Have I won the award for record setting post length, yet?

Anyway, there are different reasons why the skills I practiced worked. Some of them mimicked the destructive skill. Some of them allowed me to continue to dwell on the problem I was having, allowing me self-validation of my negative emotions, some of them allowed me to spend time thinking at length ABOUT the destructive skill, some of them have nothing to do with the destructive skill. As I worked on this, I learned what feelings the skill addressed and how it addressed them, I'll explain mine;

One of the ways self harm, SH, helped me was that I would use it when I was in emotional pain, and when you are injured your body releases chemicals that bring pain relief. The best skill that worked for these times was going to the theater and watching the lates horror movie. You are scared by something in the movie, your fight or flight reaction kicks in, mimcking the effect I was getting from pain. After a scare, you feel physical relief or may laugh. Symmetry.

One of the ways SH helped was by allowing me to dwell, alone and unjudged, on suicidal feelings. I have an anonymous blog where I vent suicidal thoughts without judgement. Helps me express them, allows me to dwell on them without guilt. Symmetry.

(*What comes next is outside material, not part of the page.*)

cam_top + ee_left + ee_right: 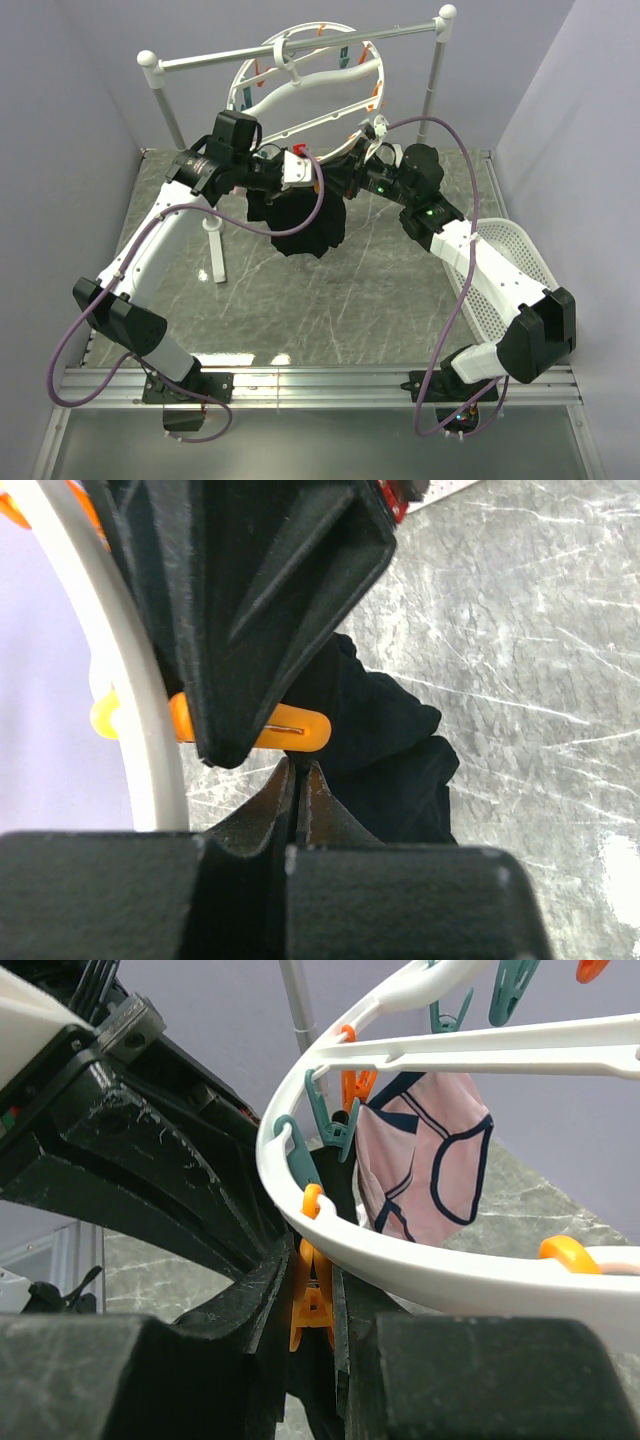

One of the ways SH helps is that I feel like I can do nothing about a problem. Helplessness. In this instance SH was distracting me by allowing me to dwell on and think about the problem and the emotional distress I am in, while expressing my feelings of distress. When you are distressed you are in pain and i also couldn't do anything about the issue I was having. I would pray to God and tell him I had a problem I couldn't do anything about, ask him to fix it for me, he can do those things. Then I would take the problem off my shoulders and put it on His. Then allow myself to be distracted. My Father was going to take care of me. Children's parents take care of them. Children are vulnerable and to some degree helpless. Children...also...color. After going to my Father and giving the problem to him, I would ease my distress by coloring FUZZY VELVET pictures. The velvet creates a barrier so you can't draw outside the lines, the black/vivid color contrast makes them turn out beautiful, I have dozens of these on my wall. I am allowed to spend time feeling childlike, vulnerable, and helpless. The issue remains, but I am abiding the uncertainty and pain, and have also done something about it by telling my Father and letting him in on the problem so he can go through it with me, and my hands are occupied coloring, and my mind is occupied choosing colors, a simple activity. Symmetry.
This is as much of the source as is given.